= The task =
Output the listing verbatim, leaving out every picture.

= Information shown =

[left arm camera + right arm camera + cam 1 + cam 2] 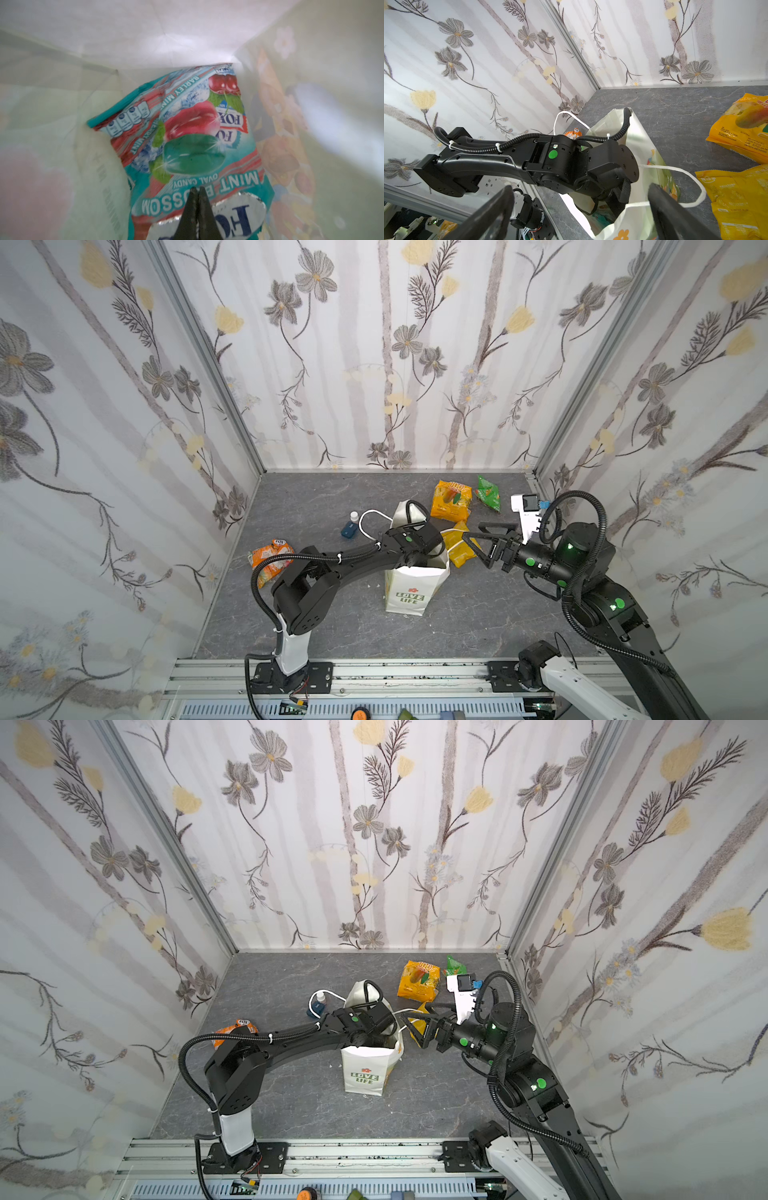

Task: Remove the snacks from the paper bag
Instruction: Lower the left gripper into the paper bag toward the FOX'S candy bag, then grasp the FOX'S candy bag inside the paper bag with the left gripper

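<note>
My left gripper (196,207) is down inside the white paper carrier bag (409,589) with the green "LOVE LIFE" lettering. Its black fingers (190,216) are pressed tight together against a glossy teal "FOX'S" mint packet (193,158). I cannot tell whether they pinch any of the film. Just past the tips a second teal "FOX'S" packet with cherries (187,116) lies partly under the first one, deeper in the bag. The bag's white inner walls (145,37) close in around both.

My right gripper (471,531) hangs spread wide and empty just outside the bag's rim. A white cord handle (675,169) loops near one finger. The crumpled yellow plastic packet (459,547) lies right beside it, and the large orange-yellow packet (451,499) and the small green packet (488,493) are farther beyond. Behind my left wrist are a small blue bottle with a white cap (349,526) and an orange-and-white packet (270,560).

Everything rests on a grey marbled tabletop (332,497) enclosed by floral-papered walls (374,344).

My left forearm stretches level to the bag with the wrist bent down into its mouth. My right forearm points level at the bag.
</note>
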You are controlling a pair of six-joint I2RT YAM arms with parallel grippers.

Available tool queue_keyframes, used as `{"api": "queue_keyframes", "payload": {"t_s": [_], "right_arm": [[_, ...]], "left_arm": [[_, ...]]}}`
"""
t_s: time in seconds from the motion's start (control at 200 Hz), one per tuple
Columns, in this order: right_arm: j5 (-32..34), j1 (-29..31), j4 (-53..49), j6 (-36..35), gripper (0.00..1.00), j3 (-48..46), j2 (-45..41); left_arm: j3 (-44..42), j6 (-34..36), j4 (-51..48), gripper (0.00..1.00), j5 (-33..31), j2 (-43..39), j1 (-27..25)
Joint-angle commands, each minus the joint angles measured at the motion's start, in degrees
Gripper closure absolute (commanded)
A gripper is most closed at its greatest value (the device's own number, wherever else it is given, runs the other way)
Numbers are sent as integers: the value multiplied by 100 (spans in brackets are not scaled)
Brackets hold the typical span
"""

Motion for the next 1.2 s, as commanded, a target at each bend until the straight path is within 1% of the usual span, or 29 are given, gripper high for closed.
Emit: {"api": "queue_keyframes", "payload": {"t_s": [0.0,0.325,0.345,0.59,0.984,1.194], "right_arm": [[39,22,140,-8,1,1,21],[78,46,175,18,1,-8,28],[78,43,182,19,1,-8,34],[79,73,245,38,1,11,85],[96,119,281,54,1,18,142],[105,131,331,71,1,-24,151]], "left_arm": [[64,-24,-217,100,-143,-152,4],[145,36,-474,100,-273,-518,10],[319,33,-495,100,-280,-533,5],[555,121,-759,100,-482,-796,10],[1183,247,-1125,100,-691,-1258,-14],[1169,224,-1162,100,-790,-1460,-81]]}}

= Answer for this exercise =
[left arm camera + right arm camera + cam 1 + cam 2] 

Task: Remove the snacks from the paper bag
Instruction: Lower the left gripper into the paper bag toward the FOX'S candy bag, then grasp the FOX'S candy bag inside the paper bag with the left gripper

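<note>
My left gripper (196,207) is down inside the white paper carrier bag (409,589) with the green "LOVE LIFE" lettering. Its black fingers (190,216) are pressed tight together against a glossy teal "FOX'S" mint packet (193,158). I cannot tell whether they pinch any of the film. Just past the tips a second teal "FOX'S" packet with cherries (187,116) lies partly under the first one, deeper in the bag. The bag's white inner walls (145,37) close in around both.

My right gripper (471,531) hangs spread wide and empty just outside the bag's rim. A white cord handle (675,169) loops near one finger. The crumpled yellow plastic packet (459,547) lies right beside it, and the large orange-yellow packet (451,499) and the small green packet (488,493) are farther beyond. Behind my left wrist are a small blue bottle with a white cap (349,526) and an orange-and-white packet (270,560).

Everything rests on a grey marbled tabletop (332,497) enclosed by floral-papered walls (374,344).

My left forearm stretches level to the bag with the wrist bent down into its mouth. My right forearm points level at the bag.
</note>
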You are controlling a pair of six-joint I2RT YAM arms with parallel grippers.

Available tool queue_keyframes, used as `{"api": "queue_keyframes", "payload": {"t_s": [_], "right_arm": [[_, ...]], "left_arm": [[_, ...]]}}`
"""
t_s: time in seconds from the motion's start (control at 200 Hz), one per tuple
Columns, in this order: right_arm: j5 (-32..34), j1 (-29..31), j4 (-53..49), j6 (-36..35), gripper (0.00..1.00), j3 (-48..46), j2 (-45..41); left_arm: j3 (-44..42), j6 (-34..36), j4 (-51..48), gripper (0.00..1.00), j5 (-33..31), j2 (-43..39), j1 (-27..25)
Joint-angle commands, each minus the joint angles measured at the motion's start, in degrees
Gripper closure absolute (commanded)
A gripper is most closed at its greatest value (the device's own number, wherever else it is given, runs the other way)
Numbers are sent as integers: the value multiplied by 100 (spans in brackets are not scaled)
Brackets hold the typical span
"""

Motion for the next 1.2 s, as commanded, a target at each bend until the straight path is within 1% of the usual span, or 29 are given, gripper high for closed.
Emit: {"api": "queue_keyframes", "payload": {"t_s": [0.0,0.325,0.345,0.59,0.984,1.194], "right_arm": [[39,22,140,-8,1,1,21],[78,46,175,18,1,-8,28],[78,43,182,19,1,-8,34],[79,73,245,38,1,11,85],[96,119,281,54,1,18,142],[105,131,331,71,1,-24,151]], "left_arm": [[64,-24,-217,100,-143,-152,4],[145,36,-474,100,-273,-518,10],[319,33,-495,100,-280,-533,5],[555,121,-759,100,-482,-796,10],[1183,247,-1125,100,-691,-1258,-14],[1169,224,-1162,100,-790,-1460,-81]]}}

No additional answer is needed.